Speaking of that short stretch, keep your eyes open for the trail entrance north of there. It's possible to miss it, and last time I was there it wasn't marked...the landmark is a fire station. Cross the road beyond it, and the trail head is right there.

Andrew Douglas


----------



## scolmena (Jan 19, 2006)

*Early start to Saturday ride*

Hey Andrew,

I will certainly look out for you. Thanks for the tips on lunch spots and trail tips. I am usually fitting in rides in between family and work responsibilities. It looks like I will be out on the trail early Saturday morning between 7:30 AM and 10:00 AM.  It may seem early for the weekend, but I have to get those miles in somehow.


Regards,
Sergio


----------



## CHT (Mar 1, 2001)

scolmena said:


> Hey Andrew,
> 
> I will certainly look out for you. Thanks for the tips on lunch spots and trail tips. I am usually fitting in rides in between family and work responsibilities. It looks like I will be out on the trail early Saturday morning between 7:30 AM and 10:00 AM. It may seem early for the weekend, but I have to get those miles in somehow.
> 
> ...


Hey, more Westchester riders. See you out on the roads. I often use the NCT as a "bridge" between my rides through Bedford/Katonah and destinations farther North or South. A real jewel, as long as you are out there early enough in the Summer to avoid the myriad of bikers, bladers, walkers, joggers, strollers, dogs, etc.


----------



## scolmena (Jan 19, 2006)

CHT said:


> Hey, more Westchester riders. See you out on the roads. I often use the NCT as a "bridge" between my rides through Bedford/Katonah and destinations farther North or South. A real jewel, as long as you are out there early enough in the Summer to avoid the myriad of bikers, bladers, walkers, joggers, strollers, dogs, etc.

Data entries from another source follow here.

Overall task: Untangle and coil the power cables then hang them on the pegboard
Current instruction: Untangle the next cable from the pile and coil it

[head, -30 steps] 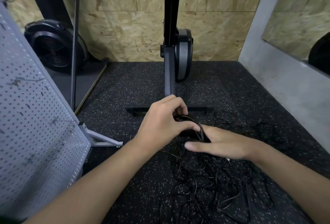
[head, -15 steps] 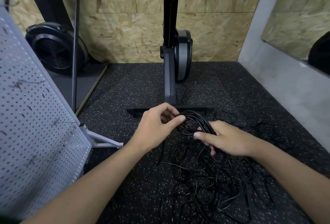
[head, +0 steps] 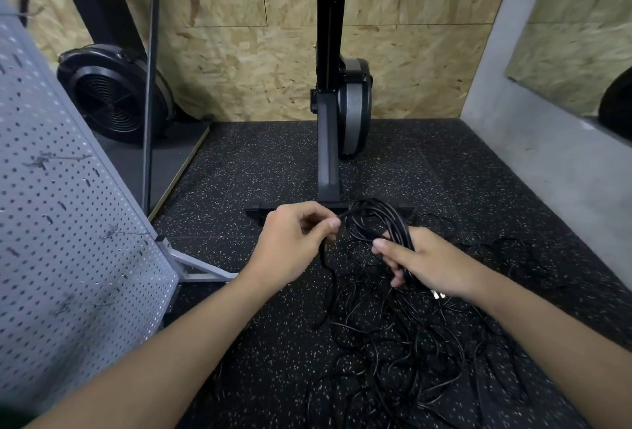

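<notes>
Coiling step: right hand (head: 431, 266) grips black cable coil (head: 375, 220) above floor tangle (head: 410, 343), left hand (head: 290, 247) pinches the feeding strand (head: 327, 278); next, likely another loop laid on, pegboard (head: 68, 223) standing at left

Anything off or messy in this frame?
Yes: the black cables lie in a tangled heap on the floor. Only a few loops are gathered, gripped in the right hand; the left hand pinches one strand.
</notes>
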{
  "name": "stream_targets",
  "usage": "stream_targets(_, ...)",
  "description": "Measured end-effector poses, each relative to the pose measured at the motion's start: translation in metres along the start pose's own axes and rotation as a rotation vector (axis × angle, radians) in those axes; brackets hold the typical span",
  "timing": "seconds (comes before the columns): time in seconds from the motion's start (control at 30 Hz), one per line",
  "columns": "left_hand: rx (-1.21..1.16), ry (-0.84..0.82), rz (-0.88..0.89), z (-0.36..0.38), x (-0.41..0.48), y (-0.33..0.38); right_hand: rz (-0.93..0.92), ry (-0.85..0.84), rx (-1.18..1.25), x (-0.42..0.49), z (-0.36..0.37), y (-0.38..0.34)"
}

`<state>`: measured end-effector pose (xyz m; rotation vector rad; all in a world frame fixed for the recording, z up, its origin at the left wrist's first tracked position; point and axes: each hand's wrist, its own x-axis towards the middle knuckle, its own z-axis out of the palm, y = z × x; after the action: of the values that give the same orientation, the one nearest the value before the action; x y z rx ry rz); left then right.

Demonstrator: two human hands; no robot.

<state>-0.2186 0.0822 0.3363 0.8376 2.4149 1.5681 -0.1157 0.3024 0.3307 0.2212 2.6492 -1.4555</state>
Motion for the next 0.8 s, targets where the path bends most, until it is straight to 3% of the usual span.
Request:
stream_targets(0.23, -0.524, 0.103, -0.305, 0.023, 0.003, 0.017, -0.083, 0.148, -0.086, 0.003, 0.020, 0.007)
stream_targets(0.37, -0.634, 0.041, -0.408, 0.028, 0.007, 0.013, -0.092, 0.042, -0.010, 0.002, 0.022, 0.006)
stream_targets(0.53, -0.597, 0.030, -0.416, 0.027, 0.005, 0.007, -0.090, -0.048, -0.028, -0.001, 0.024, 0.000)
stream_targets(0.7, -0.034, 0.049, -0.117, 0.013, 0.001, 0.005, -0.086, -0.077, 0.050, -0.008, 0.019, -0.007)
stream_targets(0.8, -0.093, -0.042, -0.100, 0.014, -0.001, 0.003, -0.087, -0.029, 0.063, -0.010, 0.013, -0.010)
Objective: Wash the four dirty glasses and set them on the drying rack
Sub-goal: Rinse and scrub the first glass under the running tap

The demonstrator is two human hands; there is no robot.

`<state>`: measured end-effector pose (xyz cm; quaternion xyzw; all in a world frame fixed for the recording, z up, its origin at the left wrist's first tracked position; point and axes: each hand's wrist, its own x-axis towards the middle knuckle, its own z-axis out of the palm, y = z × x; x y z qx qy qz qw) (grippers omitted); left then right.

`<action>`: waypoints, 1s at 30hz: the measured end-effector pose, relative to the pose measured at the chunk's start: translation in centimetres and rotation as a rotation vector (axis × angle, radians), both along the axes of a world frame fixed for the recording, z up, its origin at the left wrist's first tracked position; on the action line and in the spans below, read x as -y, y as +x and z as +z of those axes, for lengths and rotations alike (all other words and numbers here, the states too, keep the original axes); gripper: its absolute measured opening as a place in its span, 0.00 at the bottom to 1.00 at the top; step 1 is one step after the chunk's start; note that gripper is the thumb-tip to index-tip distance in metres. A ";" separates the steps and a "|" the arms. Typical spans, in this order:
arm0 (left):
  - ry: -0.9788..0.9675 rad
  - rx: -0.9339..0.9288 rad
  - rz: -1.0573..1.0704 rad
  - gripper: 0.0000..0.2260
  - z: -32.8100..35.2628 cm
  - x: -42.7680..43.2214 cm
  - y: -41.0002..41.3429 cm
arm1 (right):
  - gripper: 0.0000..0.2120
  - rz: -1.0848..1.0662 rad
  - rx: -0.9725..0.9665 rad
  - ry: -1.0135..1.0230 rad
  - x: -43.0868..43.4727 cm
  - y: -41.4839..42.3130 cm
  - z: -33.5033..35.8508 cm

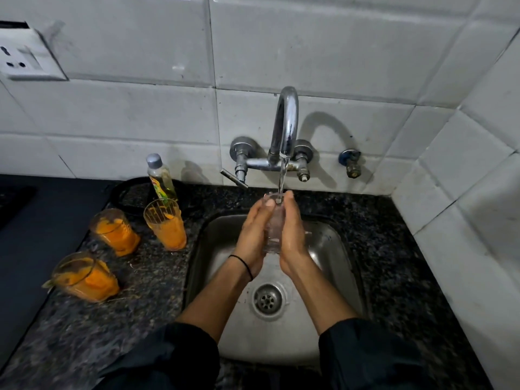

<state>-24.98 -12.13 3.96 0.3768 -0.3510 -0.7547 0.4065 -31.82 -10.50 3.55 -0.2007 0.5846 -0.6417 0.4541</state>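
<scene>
Nearest, below the wrists, sits the round metal drain (268,299) of the steel sink (213,249). Above it the left hand (251,232) and right hand (292,232) face palm to palm, fingers nearly straight, pressing the clear drinking glass (273,229) between them. Neither hand curls round it.

The glass stands upright, its long axis running up along the fingers, mouth towards the chrome swan-neck tap (287,119) just beyond the fingertips. The water stream (282,175) falls into that mouth.

Left of the left hand, on the speckled dark stone desk (408,263), stand three orange-smeared glasses, all mouth up:
- the nearest tumbler (84,277)
- a second tumbler (115,232) beyond it
- a taller glass (166,225) closest to the sink, so the left hand is likely the one to reach for it.

A clear soap bottle (160,178) stands behind that. No drying rack is in view.
</scene>
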 end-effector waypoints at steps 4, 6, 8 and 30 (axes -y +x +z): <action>0.421 -0.140 0.179 0.13 0.3 0.7 -0.7 | 0.18 -0.199 -0.117 -0.094 0.7 1.6 -0.3; 0.242 -0.055 0.137 0.12 0.5 0.4 -1.2 | 0.17 -0.358 0.041 0.023 1.5 0.9 0.2; -0.199 0.182 0.048 0.12 0.3 0.0 -1.0 | 0.18 -0.276 0.511 0.095 1.9 -0.4 1.0; -0.553 0.389 -0.126 0.13 -4.4 2.2 -0.1 | 0.13 -0.091 0.935 0.266 1.8 -0.6 -2.2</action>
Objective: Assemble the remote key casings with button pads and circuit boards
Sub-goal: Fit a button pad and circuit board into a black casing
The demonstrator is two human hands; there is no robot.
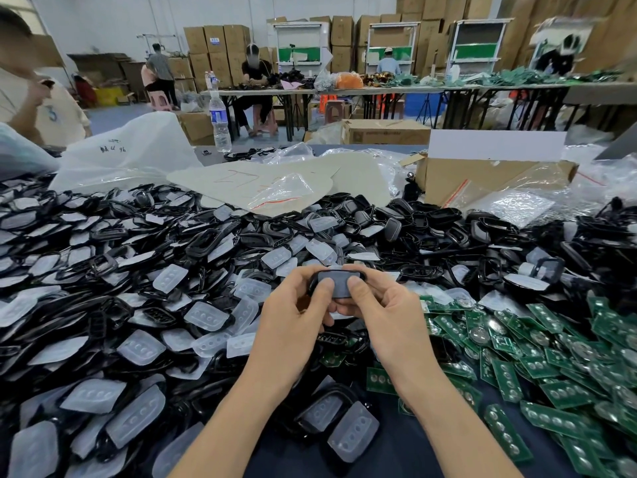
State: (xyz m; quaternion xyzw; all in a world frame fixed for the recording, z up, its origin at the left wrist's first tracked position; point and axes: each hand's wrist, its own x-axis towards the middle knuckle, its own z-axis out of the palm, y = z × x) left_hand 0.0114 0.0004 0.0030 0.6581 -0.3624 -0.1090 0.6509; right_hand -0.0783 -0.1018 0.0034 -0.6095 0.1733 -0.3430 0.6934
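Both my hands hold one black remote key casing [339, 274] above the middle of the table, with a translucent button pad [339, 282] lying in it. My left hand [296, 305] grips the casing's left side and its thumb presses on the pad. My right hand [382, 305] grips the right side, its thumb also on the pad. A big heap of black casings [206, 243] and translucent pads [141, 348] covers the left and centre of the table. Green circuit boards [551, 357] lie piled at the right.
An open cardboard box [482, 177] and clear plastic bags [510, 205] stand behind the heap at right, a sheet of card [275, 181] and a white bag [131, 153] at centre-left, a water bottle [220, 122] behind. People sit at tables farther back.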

I totally agree. Last summer I was out on the trail before 8 am and would make it up to Carmel, no problem. On the way back, however, it got a little hairy. One of my riding buddies came up with a route that took us east a ways and then back on Rt 100. That added couple hills and some meandering roads, which was great. However, if it is not too much trouble, could you share the routes, miles, terrain of some of your rides? I have seen the books, but always like to get first hand accounts.


Thanks,
Sergio


----------



## CHT (Mar 1, 2001)

scolmena said:


> I totally agree. Last summer I was out on the trail before 8 am and would make it up to Carmel, no problem. On the way back, however, it got a little hairy. One of my riding buddies came up with a route that took us east a ways and then back on Rt 100. That added couple hills and some meandering roads, which was great. However, if it is not too much trouble, could you share the routes, miles, terrain of some of your rides? I have seen the books, but always like to get first hand accounts.
> 
> 
> Thanks,
> Sergio


A few of my standard rides (I'm leaving from Chappaqua, but they can be started in Millwood). These aren't the exact roads I travel, but they are the easiest to explain by direction.

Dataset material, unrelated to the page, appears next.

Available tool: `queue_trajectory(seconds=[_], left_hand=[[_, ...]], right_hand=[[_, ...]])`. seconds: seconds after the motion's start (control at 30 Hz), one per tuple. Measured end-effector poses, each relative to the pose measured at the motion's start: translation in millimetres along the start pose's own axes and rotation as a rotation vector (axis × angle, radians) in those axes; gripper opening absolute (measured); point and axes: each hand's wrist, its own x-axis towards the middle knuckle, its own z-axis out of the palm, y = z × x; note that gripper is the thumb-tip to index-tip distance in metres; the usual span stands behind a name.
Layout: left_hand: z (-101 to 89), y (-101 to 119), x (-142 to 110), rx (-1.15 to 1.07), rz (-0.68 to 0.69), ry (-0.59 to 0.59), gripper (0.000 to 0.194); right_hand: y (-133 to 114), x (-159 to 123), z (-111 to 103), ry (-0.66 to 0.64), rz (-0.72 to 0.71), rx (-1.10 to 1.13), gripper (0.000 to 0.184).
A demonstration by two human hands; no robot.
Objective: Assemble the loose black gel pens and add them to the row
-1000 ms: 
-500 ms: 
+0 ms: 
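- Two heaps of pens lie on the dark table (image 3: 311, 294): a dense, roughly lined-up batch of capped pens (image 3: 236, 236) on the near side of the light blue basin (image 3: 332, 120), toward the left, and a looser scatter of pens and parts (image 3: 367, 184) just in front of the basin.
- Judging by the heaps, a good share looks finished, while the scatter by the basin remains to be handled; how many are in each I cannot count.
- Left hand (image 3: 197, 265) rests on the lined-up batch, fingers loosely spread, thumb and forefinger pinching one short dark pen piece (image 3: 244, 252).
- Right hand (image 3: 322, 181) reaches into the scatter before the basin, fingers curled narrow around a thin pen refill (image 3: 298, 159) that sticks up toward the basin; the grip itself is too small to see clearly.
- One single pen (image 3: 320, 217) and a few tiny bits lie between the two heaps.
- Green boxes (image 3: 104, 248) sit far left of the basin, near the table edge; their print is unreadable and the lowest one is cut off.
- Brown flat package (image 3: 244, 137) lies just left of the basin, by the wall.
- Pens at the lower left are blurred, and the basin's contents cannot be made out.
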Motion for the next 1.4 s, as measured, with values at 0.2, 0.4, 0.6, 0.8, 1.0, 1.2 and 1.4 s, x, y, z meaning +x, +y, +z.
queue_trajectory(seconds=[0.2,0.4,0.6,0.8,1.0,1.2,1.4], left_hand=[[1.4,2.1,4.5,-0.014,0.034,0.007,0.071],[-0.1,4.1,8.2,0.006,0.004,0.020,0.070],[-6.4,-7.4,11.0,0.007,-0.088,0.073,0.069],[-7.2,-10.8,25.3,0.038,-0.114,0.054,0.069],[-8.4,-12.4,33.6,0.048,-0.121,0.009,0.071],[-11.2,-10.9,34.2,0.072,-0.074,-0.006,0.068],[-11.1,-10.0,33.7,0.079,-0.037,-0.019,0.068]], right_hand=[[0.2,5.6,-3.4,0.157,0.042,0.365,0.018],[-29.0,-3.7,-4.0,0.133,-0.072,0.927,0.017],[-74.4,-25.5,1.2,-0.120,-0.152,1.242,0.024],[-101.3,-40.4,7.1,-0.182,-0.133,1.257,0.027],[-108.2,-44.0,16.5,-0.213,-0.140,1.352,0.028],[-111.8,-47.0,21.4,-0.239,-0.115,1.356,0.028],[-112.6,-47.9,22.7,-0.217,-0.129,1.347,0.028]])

All time favorite: Take 100 all the way accross 22 to the Titicus Reservoir (Titicus Road?). You can do this on the trailway since they run parallel, and then after the RR bridge get off at the next main road and make a right which will lead you back out onto 100. Go around the reservoir and return. (About 25 miles (guess)). On the return there is a great climb up 100.

Take 100 to 22. Take 22 South through Katonah and Bedford Hills. Take 172 to Rt. 117 south. Take 117 south, including when it bends to go through Pleasantville. Catch the NCT trailway at 117 and take the NCT north until Millwoods (about 35-40 miles).

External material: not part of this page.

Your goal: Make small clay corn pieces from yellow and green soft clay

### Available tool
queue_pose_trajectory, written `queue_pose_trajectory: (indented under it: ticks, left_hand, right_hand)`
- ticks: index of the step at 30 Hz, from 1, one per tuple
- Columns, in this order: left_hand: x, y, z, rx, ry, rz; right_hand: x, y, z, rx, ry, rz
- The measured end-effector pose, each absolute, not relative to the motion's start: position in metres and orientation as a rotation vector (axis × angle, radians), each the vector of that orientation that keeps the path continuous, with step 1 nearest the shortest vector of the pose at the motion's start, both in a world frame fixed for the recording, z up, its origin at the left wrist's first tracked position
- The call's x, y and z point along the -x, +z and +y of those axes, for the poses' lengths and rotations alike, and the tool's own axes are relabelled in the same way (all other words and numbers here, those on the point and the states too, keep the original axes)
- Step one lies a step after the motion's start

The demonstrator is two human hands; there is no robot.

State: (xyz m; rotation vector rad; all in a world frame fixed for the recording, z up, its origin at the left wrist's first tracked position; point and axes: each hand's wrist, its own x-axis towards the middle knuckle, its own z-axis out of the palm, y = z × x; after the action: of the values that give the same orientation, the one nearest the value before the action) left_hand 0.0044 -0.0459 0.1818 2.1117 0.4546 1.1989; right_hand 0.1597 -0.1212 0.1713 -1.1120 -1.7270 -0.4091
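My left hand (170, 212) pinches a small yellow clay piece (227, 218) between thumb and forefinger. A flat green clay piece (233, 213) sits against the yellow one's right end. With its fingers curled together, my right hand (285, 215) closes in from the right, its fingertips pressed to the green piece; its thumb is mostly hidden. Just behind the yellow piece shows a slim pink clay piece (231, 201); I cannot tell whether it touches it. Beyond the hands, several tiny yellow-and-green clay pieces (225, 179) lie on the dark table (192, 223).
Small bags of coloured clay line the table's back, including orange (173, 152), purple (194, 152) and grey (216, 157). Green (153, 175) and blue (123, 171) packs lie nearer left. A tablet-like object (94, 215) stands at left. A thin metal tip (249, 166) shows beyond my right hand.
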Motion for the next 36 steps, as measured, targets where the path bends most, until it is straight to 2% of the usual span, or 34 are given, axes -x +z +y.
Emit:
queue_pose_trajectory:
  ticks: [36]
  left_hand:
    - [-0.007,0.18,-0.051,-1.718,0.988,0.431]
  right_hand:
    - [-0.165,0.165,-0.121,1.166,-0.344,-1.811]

Also, if you are in White Plains, head up 22 around the Kensico reservoir. You can take 22 North or do various other routes in Armonk through Greenwich or around the airport.


----------



## scolmena (Jan 19, 2006)

*Thanks CHT*



CHT said:


> A few of my standard rides (I'm leaving from Chappaqua, but they can be started in Millwood). These aren't the exact roads I travel, but they are the easiest to explain by direction.
> 
> All time favorite: Take 100 all the way accross 22 to the Titicus Reservoir (Titicus Road?). You can do this on the trailway since they run parallel, and then after the RR bridge get off at the next main road and make a right which will lead you back out onto 100. Go around the reservoir and return. (About 25 miles (guess)). On the return there is a great climb up 100.
> 
> ...


Thanks, I am going to break out the maps tonight. Actually, I live in White Plains and have wanted to head up in that direction, but there was a lot of construction. I think that is all completed and have been checking to come up with a loop up and around the airpot. Good tips, thanks again.

Sergio


----------



## felmonk (Jan 29, 2006)

Great pictures Sergio. Actually makes me want to hump my bike all the way up there!


----------